CANADA: Human damage to seagrass meadows leads to the release of ancient carbon stores, a study has found.
Australian researchers studied sea grass meadows in Jervis Bay that had been disturbed by seismic testing in the 1960s.
“We found that in the area that had been disturbed, there had been a 72 per cent decline in the amount of organic carbon,” marine ecologist Dr Peter Macreadie for Deakin University and the University of Technology, Sydney said.
The findings suggest protecting and restoring seagrass meadows could be an important strategy in mitigating climate change, say the authors in today’s issue of the Royal Society journal Proceedings B.

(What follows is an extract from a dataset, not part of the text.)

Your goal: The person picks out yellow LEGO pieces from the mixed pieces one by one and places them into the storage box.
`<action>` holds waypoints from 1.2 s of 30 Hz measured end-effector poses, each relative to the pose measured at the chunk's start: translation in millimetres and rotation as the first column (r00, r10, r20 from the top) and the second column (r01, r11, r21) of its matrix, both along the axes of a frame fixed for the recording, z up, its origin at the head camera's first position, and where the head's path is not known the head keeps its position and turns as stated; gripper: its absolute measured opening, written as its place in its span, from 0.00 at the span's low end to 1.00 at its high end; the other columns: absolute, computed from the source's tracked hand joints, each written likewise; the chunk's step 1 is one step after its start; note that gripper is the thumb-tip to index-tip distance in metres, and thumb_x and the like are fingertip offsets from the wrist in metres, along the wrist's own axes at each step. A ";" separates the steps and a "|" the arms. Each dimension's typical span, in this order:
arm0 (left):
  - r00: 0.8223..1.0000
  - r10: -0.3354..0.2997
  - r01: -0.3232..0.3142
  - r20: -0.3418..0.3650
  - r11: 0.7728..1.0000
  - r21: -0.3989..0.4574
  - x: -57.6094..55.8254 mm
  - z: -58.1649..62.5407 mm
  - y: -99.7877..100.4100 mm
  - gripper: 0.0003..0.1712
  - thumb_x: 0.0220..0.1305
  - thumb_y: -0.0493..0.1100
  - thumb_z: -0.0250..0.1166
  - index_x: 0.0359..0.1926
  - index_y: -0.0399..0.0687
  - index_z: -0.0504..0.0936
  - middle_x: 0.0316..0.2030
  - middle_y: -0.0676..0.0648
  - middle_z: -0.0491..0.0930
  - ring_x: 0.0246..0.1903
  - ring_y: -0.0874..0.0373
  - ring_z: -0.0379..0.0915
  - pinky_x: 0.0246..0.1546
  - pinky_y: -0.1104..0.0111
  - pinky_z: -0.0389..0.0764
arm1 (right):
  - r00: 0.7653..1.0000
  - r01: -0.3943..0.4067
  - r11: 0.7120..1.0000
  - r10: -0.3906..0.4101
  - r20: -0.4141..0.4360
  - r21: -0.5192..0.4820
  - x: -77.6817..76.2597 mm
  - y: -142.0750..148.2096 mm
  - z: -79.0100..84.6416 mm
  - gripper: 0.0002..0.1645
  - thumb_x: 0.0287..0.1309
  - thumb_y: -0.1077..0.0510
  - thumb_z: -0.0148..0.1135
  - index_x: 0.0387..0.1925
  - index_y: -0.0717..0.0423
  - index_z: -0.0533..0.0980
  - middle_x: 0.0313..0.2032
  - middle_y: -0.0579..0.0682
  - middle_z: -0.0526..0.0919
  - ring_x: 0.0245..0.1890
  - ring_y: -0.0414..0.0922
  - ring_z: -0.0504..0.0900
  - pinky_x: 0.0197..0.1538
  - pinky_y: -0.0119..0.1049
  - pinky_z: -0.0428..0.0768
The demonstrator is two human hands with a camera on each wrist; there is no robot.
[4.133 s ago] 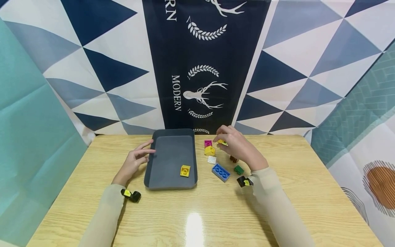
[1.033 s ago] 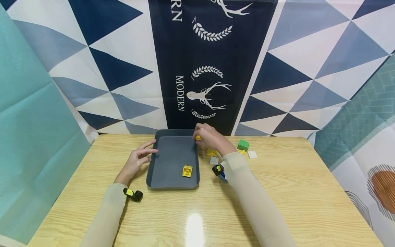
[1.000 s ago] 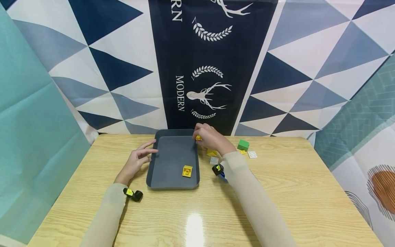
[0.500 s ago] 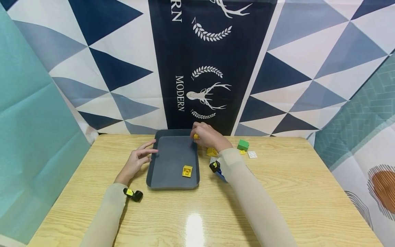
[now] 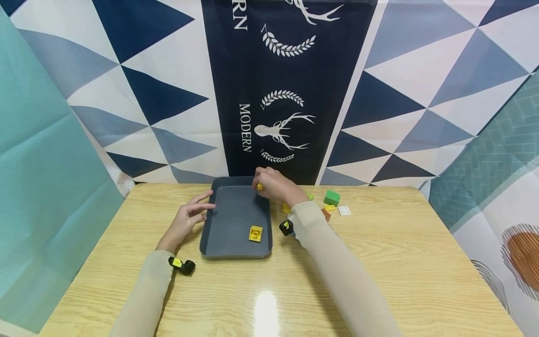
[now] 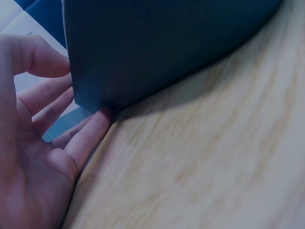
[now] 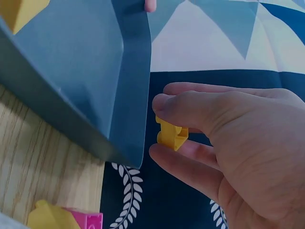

Seagrass is a flowering plant that forms underwater meadows around coasts on every continent except Antarctica. Seagrass meadows act as a nursery ground for juvenile fish, cycle nutrients, stabilise our coastlines and prevent erosion.
But, they are also very good at sequestering carbon.
“What we’ve learnt about seagrasses is they can capture and store carbon at a rate of 40 times faster than tropical rainforest,” said Dr Macreadie.
He said seagrasses lock away the carbon for much longer than forests on land.
“They store the carbon for millennial timescales,” said Dr Macreadie. “It will stay there more or less permanently so long as you don’t disturb those ecosystems.”